16.2. Add 2/10 uL of the corresponding antibody and homogenize.
16.3. Incubate 15 to 30 min at 4 ° C protected from light.
17) Add 500-600 mL of staining buffer to the microtubes obtained in step 15 and microtubes containing the beads.
18) Centrifuge for 5 min at 400 g 4 ºC and remove supernatant.
19) Add 1 mL of staining buffer and repeat step 18.
20B) Permeabilization if the permeabilization step is to be conducted at a later time:
20B.1. Remove the supernatant and add 100 µL of a 4% paraformaldehyde in PBS solution to the microtubes . Incubate 10-20 min at 4 ° C.
20B.2 Centrifuge for 5 min at 400 g 4 ºC and remove supernatant.
20B.3 Add 500-600 µL of staining buffer and centrifuge for 5 min at 400 g 4 ºC
20B.4 Remove supernatant and repeat step 20B.3
20B. 5 Remove supernatant and resuspend cells in 500 µL staining buffer for storing cells at 4ºC for up to 72h.
Stop the protocol in this step for samples that do not need permeabilization and IL-10 staining.
20B.6 Centrifuge for 5 min at 400 g 4 ºC and remove supernatant.
20B.7 Add 250 uL of PermWash solution and incubate 15 min.

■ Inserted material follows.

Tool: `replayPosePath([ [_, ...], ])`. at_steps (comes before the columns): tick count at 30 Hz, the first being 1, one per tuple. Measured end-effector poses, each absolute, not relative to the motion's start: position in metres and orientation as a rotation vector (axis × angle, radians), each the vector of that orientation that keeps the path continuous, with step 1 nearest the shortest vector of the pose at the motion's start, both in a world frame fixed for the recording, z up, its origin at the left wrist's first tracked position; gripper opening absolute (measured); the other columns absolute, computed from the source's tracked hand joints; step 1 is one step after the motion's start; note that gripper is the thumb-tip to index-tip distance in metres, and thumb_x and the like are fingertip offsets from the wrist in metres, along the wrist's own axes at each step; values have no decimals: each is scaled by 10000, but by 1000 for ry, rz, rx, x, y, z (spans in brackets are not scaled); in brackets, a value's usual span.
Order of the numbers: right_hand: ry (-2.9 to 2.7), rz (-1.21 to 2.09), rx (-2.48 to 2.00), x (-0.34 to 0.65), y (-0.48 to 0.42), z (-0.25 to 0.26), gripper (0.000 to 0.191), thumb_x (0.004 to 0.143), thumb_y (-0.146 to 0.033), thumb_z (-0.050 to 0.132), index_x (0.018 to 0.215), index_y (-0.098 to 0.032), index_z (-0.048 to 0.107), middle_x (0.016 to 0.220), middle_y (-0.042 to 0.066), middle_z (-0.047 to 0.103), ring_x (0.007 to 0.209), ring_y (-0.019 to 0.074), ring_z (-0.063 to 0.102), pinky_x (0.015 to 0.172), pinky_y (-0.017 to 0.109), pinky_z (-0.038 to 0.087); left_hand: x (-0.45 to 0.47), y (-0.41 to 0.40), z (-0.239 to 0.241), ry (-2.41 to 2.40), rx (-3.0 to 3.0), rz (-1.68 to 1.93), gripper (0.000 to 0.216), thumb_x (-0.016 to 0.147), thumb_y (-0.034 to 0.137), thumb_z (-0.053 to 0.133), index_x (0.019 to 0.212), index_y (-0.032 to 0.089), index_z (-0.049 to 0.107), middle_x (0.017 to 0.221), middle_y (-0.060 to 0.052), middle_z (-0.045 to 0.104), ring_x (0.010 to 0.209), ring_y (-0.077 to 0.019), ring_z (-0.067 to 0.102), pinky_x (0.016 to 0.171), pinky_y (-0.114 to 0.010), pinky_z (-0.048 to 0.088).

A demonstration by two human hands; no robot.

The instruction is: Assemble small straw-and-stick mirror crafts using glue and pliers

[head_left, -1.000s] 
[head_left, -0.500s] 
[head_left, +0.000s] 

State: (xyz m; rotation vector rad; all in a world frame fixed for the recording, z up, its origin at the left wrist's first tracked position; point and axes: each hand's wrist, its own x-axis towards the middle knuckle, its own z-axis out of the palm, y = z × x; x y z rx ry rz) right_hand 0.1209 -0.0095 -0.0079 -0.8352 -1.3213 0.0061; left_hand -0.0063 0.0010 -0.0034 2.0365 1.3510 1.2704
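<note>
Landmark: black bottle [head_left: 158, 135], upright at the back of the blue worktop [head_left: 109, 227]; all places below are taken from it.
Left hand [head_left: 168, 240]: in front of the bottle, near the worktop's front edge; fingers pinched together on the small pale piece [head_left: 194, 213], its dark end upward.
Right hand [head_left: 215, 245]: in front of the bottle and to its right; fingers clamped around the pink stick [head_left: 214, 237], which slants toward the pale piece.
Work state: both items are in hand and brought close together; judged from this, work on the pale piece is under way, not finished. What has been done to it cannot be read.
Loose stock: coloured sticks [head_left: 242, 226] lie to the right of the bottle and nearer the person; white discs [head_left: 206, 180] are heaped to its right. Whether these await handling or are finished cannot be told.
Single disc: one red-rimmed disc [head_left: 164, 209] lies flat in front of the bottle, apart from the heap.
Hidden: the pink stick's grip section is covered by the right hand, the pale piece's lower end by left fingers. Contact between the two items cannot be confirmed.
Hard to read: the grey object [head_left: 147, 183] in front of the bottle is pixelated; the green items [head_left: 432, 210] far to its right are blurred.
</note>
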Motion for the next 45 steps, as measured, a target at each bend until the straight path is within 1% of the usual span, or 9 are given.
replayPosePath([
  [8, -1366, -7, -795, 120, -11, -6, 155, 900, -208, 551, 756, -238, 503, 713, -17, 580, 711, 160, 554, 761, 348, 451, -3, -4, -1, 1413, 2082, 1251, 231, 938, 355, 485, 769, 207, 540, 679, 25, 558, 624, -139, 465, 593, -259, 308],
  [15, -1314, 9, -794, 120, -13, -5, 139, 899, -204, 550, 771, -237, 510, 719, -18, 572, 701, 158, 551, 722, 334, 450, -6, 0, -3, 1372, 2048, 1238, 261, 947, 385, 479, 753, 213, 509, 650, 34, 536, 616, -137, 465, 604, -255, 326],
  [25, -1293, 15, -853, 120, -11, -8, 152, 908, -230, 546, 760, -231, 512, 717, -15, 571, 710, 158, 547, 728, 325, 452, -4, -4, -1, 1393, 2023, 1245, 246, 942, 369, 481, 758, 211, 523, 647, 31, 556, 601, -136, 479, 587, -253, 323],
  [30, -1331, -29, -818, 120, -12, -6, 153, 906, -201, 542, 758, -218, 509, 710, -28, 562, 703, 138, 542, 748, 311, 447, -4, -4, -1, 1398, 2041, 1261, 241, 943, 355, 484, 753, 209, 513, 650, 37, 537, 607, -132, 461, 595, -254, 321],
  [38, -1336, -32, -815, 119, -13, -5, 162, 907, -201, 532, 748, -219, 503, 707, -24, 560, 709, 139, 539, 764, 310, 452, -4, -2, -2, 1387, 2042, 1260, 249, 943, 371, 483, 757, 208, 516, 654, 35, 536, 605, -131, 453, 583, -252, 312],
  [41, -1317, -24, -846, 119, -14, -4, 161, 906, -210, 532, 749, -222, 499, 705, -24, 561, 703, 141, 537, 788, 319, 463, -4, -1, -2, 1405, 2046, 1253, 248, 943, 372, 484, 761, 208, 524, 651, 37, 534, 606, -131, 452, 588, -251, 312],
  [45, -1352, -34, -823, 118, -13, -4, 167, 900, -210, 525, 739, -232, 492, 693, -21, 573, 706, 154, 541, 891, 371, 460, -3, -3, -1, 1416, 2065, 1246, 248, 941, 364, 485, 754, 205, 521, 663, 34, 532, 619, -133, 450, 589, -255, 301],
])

20B.8 Centrifuge for 5 min at 400 g 4 ºC and remove supernatant.
20B.9. Add 100 uL of PermWash solution plus 10 µL of anti-IL10-PE (or PE IC) antibody per million cells in the microtube.
20B.10. Incubate 30 min at 4 ° C.
20B.11 Centrifuge 5 min at 400 g at 4 ° C. Discard the supernatant and wash with 250 mL of PermWash solution.
20B.12. Discard the supernatant and wash again with 250 mL of PermWash.
20B.13. Discard the supernatant and resuspend in staining buffer.
OBSERVATIONS
In step 20B. 5 instead of stopping the protocol for blank, AF700 IC and CD19 samples, these were permeabilized by mistake. As a consequence, the gating strategy used in this assay must not be used in other experiments for non-permeabilized samples.
RESULTS
Voltages were set for both fluorocromes and their compensation was performed. As seen in the pictures above, both antibodies used in the assay work for dying CD19 and IL10 in PBMCs. In further analysis, the experiment will be repeated with isolated B cells (18/02/15).